# No Ford Based Campers ?



## Greggy (Nov 13, 2007)

Hello,

I've recently browsed the AS web-site and don't see any Ford based campers - no Duetto and no coach-built models either. Ford are mentioned under the "Our Motorhome Range" menu but no Fords to be found.

I would have mailed them direct but I'm still waiting on a reply from a correspondence I sent them in October 2009.

Having bought a Duetto a year ago I'm just curious, anyone heard anything ? 


Cheers,

Greg.


----------



## Pudsey_Bear (Sep 25, 2008)

I may be missing something, but what do you need to know.

Kev.


----------



## Greggy (Nov 13, 2007)

Hello Kev,

Sorry if it's not clear - I just wanted to know if AS had dropped Ford from their base vehicles for campers.

Cheers,

Greg


----------



## dipsticks (Aug 2, 2007)

According to Auto Sleepers they have dropped Ford based motorhomes due to problems in the supply chain. We are certainly pleased we already have one. 

( AS haven't made a perfect job of altering their website as it mentions their Ford range but there are none when you search the range.)

Pete D


----------



## FoweyBoy (Dec 7, 2006)

Its strange that AS can't get hold of Ford chassis while other converters have started using Ford Transits, eg Autotrail's new Tribute range (see April MMM).


----------



## Stanner (Aug 17, 2006)

FoweyBoy said:


> Its strange that AS can't get hold of Ford chassis while other converters have started using Ford Transits, eg Autotrail's new Tribute range (see April MMM).

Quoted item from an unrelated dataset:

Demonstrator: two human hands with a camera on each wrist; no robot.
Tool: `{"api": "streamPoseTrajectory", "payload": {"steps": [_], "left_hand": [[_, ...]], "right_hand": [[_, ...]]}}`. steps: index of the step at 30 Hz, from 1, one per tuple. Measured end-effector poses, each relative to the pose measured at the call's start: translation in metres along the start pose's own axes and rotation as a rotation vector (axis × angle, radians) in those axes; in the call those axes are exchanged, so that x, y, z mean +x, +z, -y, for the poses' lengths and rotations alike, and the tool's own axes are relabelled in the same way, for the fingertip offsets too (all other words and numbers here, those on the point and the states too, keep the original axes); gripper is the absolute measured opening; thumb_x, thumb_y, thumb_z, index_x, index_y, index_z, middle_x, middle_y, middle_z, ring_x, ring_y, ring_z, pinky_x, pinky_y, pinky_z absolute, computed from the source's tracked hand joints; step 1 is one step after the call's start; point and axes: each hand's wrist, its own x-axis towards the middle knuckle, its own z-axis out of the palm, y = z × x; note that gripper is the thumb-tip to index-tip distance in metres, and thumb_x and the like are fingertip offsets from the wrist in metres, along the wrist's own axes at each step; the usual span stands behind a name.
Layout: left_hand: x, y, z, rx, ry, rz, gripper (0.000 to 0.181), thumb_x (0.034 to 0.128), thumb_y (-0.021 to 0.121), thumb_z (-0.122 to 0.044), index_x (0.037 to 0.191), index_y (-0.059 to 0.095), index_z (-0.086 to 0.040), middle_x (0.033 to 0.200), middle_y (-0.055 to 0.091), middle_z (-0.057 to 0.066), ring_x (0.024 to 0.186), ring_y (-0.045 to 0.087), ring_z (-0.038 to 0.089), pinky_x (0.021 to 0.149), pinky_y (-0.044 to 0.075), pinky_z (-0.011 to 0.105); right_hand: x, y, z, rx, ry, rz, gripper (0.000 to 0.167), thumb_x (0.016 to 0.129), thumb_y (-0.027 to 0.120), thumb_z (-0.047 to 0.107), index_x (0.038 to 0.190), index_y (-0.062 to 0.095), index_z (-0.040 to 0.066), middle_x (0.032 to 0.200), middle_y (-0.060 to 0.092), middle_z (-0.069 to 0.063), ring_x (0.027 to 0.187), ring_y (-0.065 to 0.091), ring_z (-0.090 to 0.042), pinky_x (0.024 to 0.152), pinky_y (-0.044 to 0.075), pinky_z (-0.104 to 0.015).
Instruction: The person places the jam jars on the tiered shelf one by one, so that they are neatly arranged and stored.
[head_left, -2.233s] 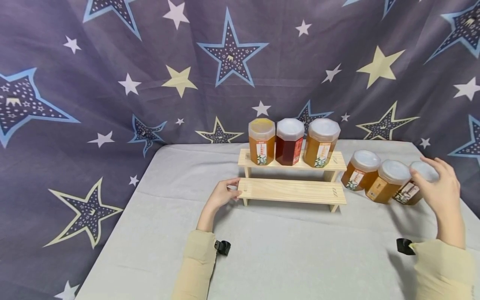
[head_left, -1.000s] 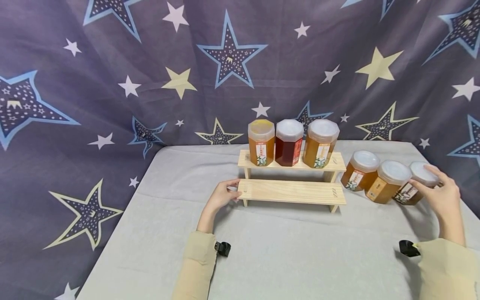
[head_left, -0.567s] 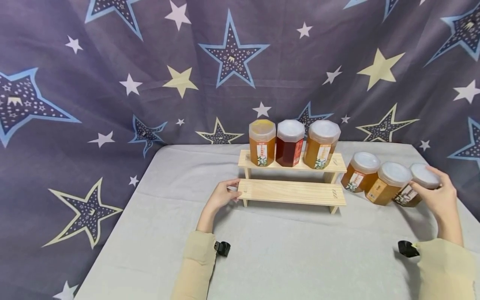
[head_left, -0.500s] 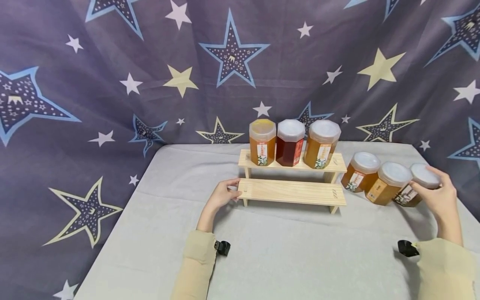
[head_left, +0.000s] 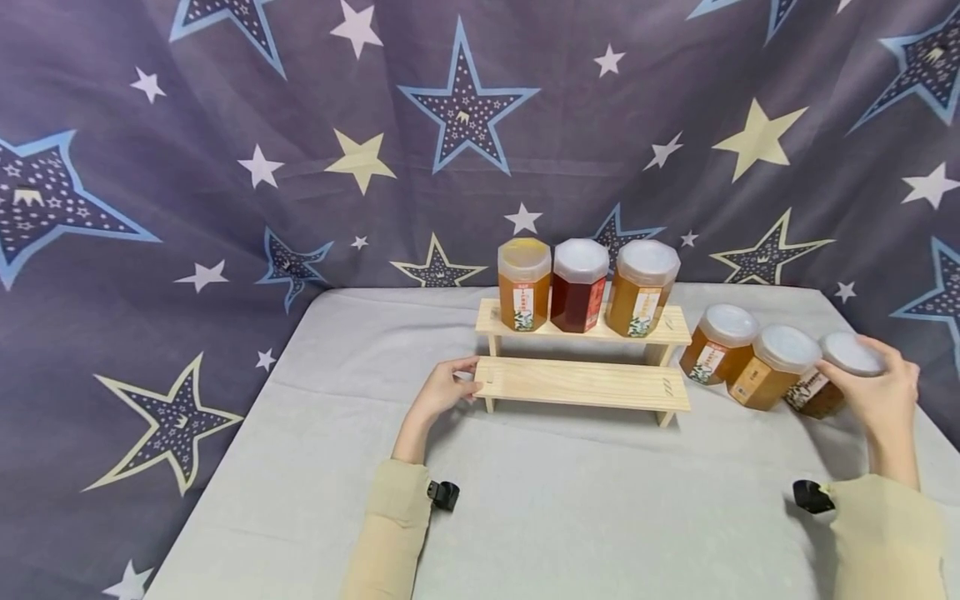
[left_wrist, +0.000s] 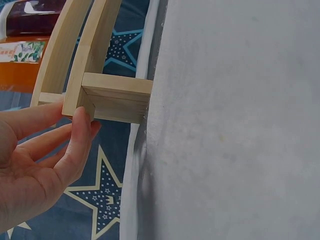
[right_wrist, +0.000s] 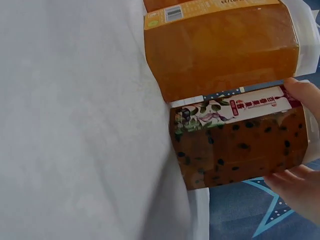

I'd say it's more like Ford can't supply at the price AS want to pay - that is the usual meaning of "supply line problems".


----------



## ActiveCampers (Jun 17, 2005)

Horizons Unlimited are still using transits for their Cavarno van conversions and there are no supply issues I am aware of on the Ford chassis. As are Westfalia. No issues with FWD, RWD or even AWD on the Horizons range at all.... 

At NEC I heard a fair few tall-tales from people who had been given inaccurate information from a particular area.

However, if you want a ford based camper they you can still have one from other sources with no issues.


----------



## JohnsCrossMotorHomes (Jul 21, 2007)

Interesting that Ford Southampton will be phasing out van production to Turkey and in 2011 using Southampton soley for the production of the new Transit chassis/cab only for use by converters.

Box vans, trucks, tippers etc and one never knows.... motorhomes!

Peter


----------



## Greggy (Nov 13, 2007)

Thanks all for the feedback, as said, I was just curious, especially with the Fiat problems etc. and bits and pieces I've read recently where quite a few folk have expressed a wish for more variety. 

It could be a supply problem as you say Pete, I recently read a thread on the Transit Forum where a self employed chap was quoted 5 months to get a replacement van for his accident damaged one - although it was a jumbo van so their may be a problem with some models - you would have thought AS would not have had supply problems though.

Could indeed be a cost issue. Maybe AS will tell us here.

Cheers,

Greg.


----------



## Brock (Jun 14, 2005)

I heard that Ford had changed the specification of the chassis and the Duetto no longer fitted. Auto Sleeper produced the last 12 Duettos a month or so ago.


----------



## park (May 16, 2005)

I remember reading somewhere a couple of months ago that AS were stopping using the Ford chassis in the short term because the spec was changing and they weren't sure what was being delivered but that they intended to return to Ford when the situation stabilised. The 12 Duettos recently built seem to support this. If the Marquis advert is correct they are FWD whereas AS have previously used the RWD version.


----------